▶ **Task prompt**:
Your answer should be only the lines below from the one with "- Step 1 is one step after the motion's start" to the one with "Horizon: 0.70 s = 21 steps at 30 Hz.", repeated exactly, ends included.

▶ **Data section**:
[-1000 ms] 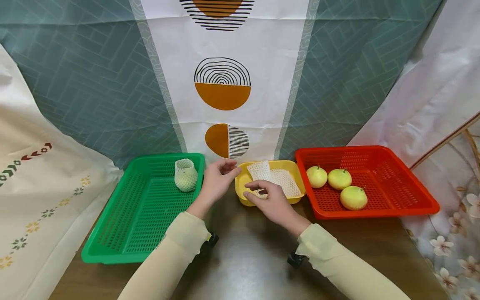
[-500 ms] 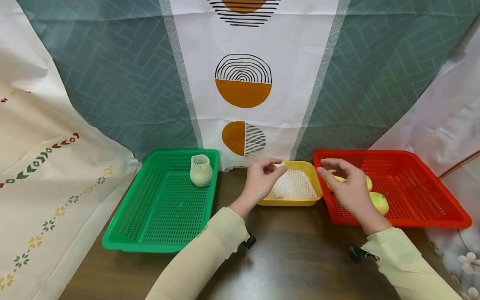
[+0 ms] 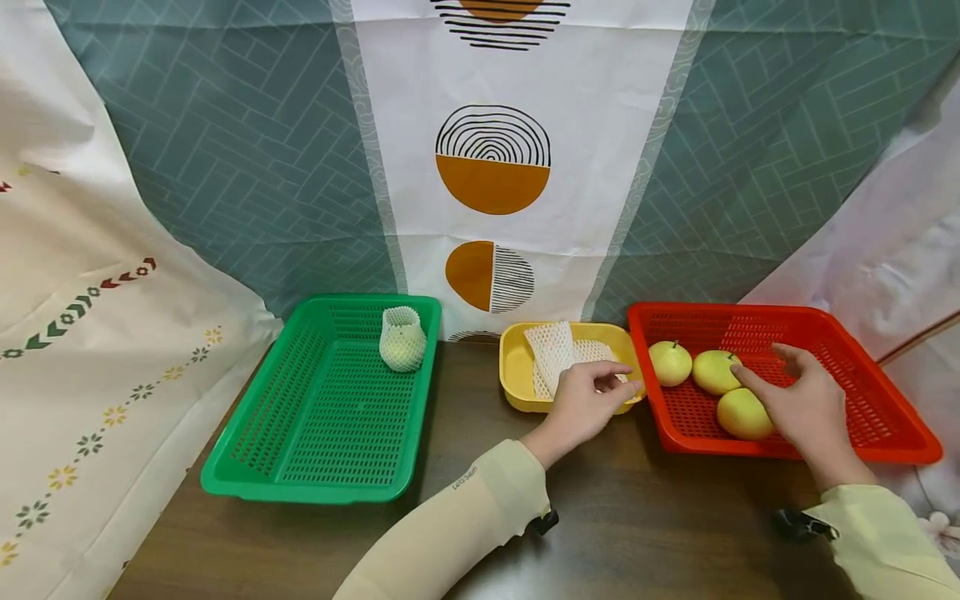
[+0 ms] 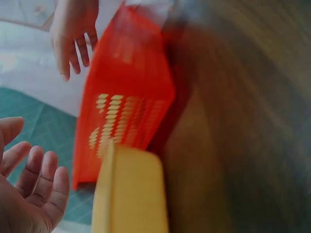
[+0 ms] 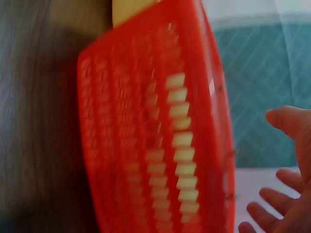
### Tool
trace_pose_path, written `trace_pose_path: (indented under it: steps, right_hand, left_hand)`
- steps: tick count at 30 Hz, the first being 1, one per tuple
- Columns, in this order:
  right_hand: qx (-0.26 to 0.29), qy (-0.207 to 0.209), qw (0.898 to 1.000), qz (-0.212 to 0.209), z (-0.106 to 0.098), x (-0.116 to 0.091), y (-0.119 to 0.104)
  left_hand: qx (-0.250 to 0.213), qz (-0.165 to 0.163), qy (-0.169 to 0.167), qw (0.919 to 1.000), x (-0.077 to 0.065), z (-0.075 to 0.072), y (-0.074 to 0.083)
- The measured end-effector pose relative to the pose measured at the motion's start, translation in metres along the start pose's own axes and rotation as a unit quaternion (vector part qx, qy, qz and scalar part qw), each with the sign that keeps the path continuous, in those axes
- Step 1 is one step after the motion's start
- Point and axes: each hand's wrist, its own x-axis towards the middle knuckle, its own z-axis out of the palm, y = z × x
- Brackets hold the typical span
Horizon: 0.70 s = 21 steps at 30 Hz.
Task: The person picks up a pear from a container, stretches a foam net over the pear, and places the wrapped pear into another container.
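My right hand [image 3: 813, 408] hovers over the red basket [image 3: 892, 429], fingers apart and holding nothing. Its thumb is close to three yellow-green pears, the nearest pear [image 3: 745, 415] lying at the front; whether they touch is unclear. Behind lie another pear [image 3: 716, 372] and a left pear [image 3: 670, 363]. My left hand [image 3: 585, 404], fingers loosely bent and holding nothing, is over the front right of the yellow basket [image 3: 513, 385]. White foam net sleeves [image 3: 553, 352] lie inside that basket. In the right wrist view, the right hand's fingers [image 5: 265, 218] are spread beside the red wall.
A green basket [image 3: 337, 417] stands at left, with a pear in a foam net [image 3: 402, 346] in its back right corner. The brown table [image 3: 600, 517] runs along the front. A patterned cloth [image 3: 300, 167] hangs behind the baskets.
My right hand has moved right, from the yellow basket to over the pears in the red one. My left hand has also moved right, across the yellow basket. The head view has turned right.
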Motion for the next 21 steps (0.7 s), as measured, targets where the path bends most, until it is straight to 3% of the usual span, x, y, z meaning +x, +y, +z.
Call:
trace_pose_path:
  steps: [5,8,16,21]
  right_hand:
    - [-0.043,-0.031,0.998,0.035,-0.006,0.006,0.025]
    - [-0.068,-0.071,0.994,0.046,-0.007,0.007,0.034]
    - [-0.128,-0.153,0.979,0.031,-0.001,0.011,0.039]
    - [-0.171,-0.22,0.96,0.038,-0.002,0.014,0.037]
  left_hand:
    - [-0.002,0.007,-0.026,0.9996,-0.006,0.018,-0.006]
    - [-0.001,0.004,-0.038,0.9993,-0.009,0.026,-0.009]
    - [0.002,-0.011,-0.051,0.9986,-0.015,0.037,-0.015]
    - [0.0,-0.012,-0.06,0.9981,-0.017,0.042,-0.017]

▶ **Solution**:
- Step 1 is one step after the motion's start
- Point and axes: each hand's wrist, its own x-axis towards the middle knuckle, its own z-axis out of the palm, y = z × x
- Brackets hold the typical span
Horizon: 0.70 s = 21 steps at 30 Hz.

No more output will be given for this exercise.